[What you are asked to do]: Set down again each entry exactly as it reads, pictures excluded.
↓
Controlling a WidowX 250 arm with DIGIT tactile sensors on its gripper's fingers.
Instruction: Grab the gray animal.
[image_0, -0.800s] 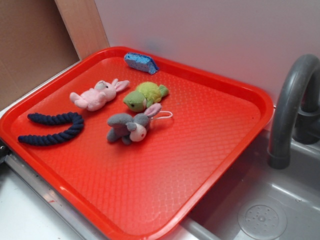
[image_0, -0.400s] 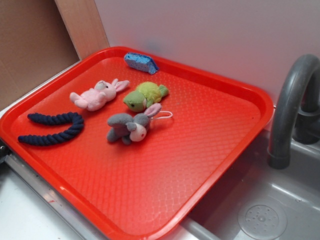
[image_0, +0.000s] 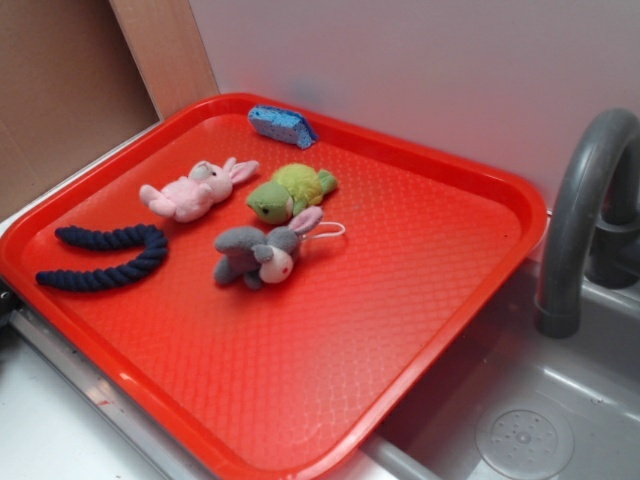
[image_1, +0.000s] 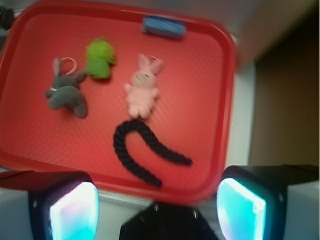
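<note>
Gripper spread wide, high above tray. Gray animal touches green turtle; risk: snagging both.

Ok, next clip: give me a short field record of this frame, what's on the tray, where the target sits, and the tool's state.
surface: red tray beside a gray sink
target: gray animal, lying on its side mid-tray, untouched
target string: white loop by its ears
neighbours: green turtle just behind it, pink bunny to the turtle's left
other items: dark blue rope, blue sponge at the far rim
tool: open, empty, above the tray's near edge in the wrist view; absent from the exterior view
contact: none
</note>
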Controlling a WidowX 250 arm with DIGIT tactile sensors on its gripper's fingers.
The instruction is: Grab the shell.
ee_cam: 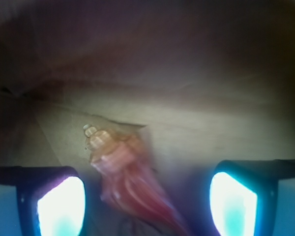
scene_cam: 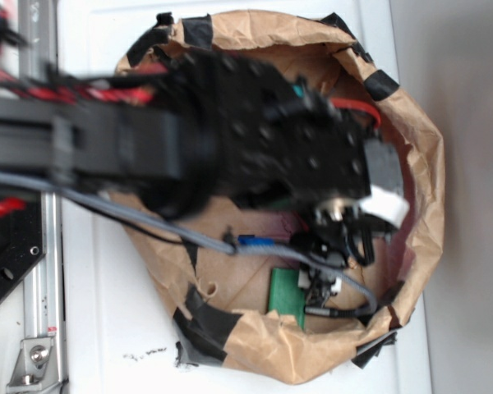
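Observation:
In the wrist view the shell [ee_cam: 125, 172] lies on the brown paper floor, tan-orange and ridged, its knobby pale wide end pointing away and its long tip running toward the bottom edge. My gripper [ee_cam: 147, 204] is open, one glowing pad [ee_cam: 61, 206] left of the shell and the other [ee_cam: 233, 206] well to its right; the shell sits between them, nearer the left pad, with gaps on both sides. In the exterior view the black arm [scene_cam: 255, 148] reaches down into the brown paper bag [scene_cam: 419, 164] and hides the shell and the fingertips.
The bag's crumpled walls, patched with black tape [scene_cam: 205, 320], ring the gripper closely. A green circuit board [scene_cam: 286, 294] and grey cables [scene_cam: 181, 230] hang from the arm. The bag stands on a white table [scene_cam: 107, 312]; a metal rail [scene_cam: 41, 279] runs along the left.

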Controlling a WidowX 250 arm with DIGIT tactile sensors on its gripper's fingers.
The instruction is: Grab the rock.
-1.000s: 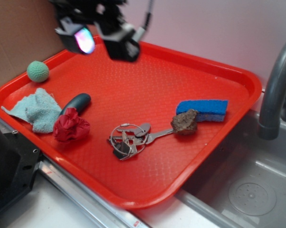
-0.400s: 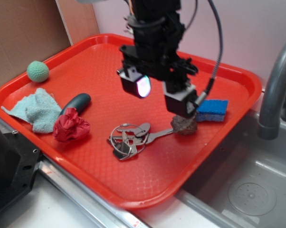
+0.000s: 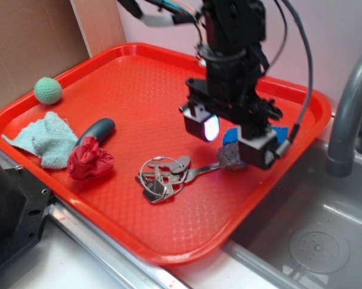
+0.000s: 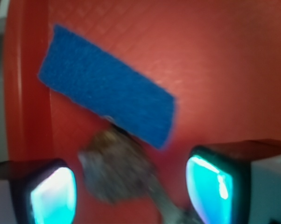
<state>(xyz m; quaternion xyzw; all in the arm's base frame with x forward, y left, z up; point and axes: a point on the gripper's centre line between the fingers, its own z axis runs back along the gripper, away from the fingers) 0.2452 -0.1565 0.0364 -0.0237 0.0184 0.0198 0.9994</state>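
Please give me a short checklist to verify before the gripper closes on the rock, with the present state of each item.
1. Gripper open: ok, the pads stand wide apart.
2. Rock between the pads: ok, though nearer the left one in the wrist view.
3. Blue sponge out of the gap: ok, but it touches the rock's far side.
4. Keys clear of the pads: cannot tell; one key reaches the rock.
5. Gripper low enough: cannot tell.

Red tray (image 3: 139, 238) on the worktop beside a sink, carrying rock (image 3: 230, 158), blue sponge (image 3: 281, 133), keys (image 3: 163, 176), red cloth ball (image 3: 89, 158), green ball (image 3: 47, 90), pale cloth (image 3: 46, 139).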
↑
[Solution to this exercise]:
Controlling a WidowX 250 arm with DIGIT tactile sensors on its gripper's fingers.
Instruction: Grab the gray animal.
[image_0, -0.800s] 
[image_0, -0.400s] 
[image_0, +0.000s] 
[image_1, +0.000s] 
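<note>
Gripper spread wide, high above tray. Gray animal touches green turtle; risk: snagging both.

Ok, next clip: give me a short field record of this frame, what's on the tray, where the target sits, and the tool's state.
surface: red tray beside a gray sink
target: gray animal, lying on its side mid-tray, untouched
target string: white loop by its ears
neighbours: green turtle just behind it, pink bunny to the turtle's left
other items: dark blue rope, blue sponge at the far rim
tool: open, empty, above the tray's near edge in the wrist view; absent from the exterior view
contact: none
</note>
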Controlling a WidowX 250 arm with DIGIT tactile sensors on its gripper's fingers.
The instruction is: Grab the shell.
ee_cam: 
scene_cam: 
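Observation:
In the wrist view the shell [ee_cam: 125, 172] lies on the brown paper floor, tan-orange and ridged, its knobby pale wide end pointing away and its long tip running toward the bottom edge. My gripper [ee_cam: 147, 204] is open, one glowing pad [ee_cam: 61, 206] left of the shell and the other [ee_cam: 233, 206] well to its right; the shell sits between them, nearer the left pad, with gaps on both sides. In the exterior view the black arm [scene_cam: 255, 148] reaches down into the brown paper bag [scene_cam: 419, 164] and hides the shell and the fingertips.
The bag's crumpled walls, patched with black tape [scene_cam: 205, 320], ring the gripper closely. A green circuit board [scene_cam: 286, 294] and grey cables [scene_cam: 181, 230] hang from the arm. The bag stands on a white table [scene_cam: 107, 312]; a metal rail [scene_cam: 41, 279] runs along the left.
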
Controlling a WidowX 250 arm with DIGIT tactile sensors on its gripper's fingers.
The instruction is: Grab the rock.
-1.000s: 
-0.400s: 
+0.000s: 
+0.000s: 
<state>(xyz m; quaternion xyzw; all in the arm's base frame with x forward, y left, z up; point and axes: a point on the gripper's centre line between the fingers, its own z axis runs back along the gripper, away from the fingers) 0.2452 -0.1565 0.0364 -0.0237 0.0184 0.0198 0.9994</state>
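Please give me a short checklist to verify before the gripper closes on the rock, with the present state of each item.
1. Gripper open: ok, the pads stand wide apart.
2. Rock between the pads: ok, though nearer the left one in the wrist view.
3. Blue sponge out of the gap: ok, but it touches the rock's far side.
4. Keys clear of the pads: cannot tell; one key reaches the rock.
5. Gripper low enough: cannot tell.

Red tray (image 3: 139, 238) on the worktop beside a sink, carrying rock (image 3: 230, 158), blue sponge (image 3: 281, 133), keys (image 3: 163, 176), red cloth ball (image 3: 89, 158), green ball (image 3: 47, 90), pale cloth (image 3: 46, 139).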

Nothing else is needed to finish the exercise.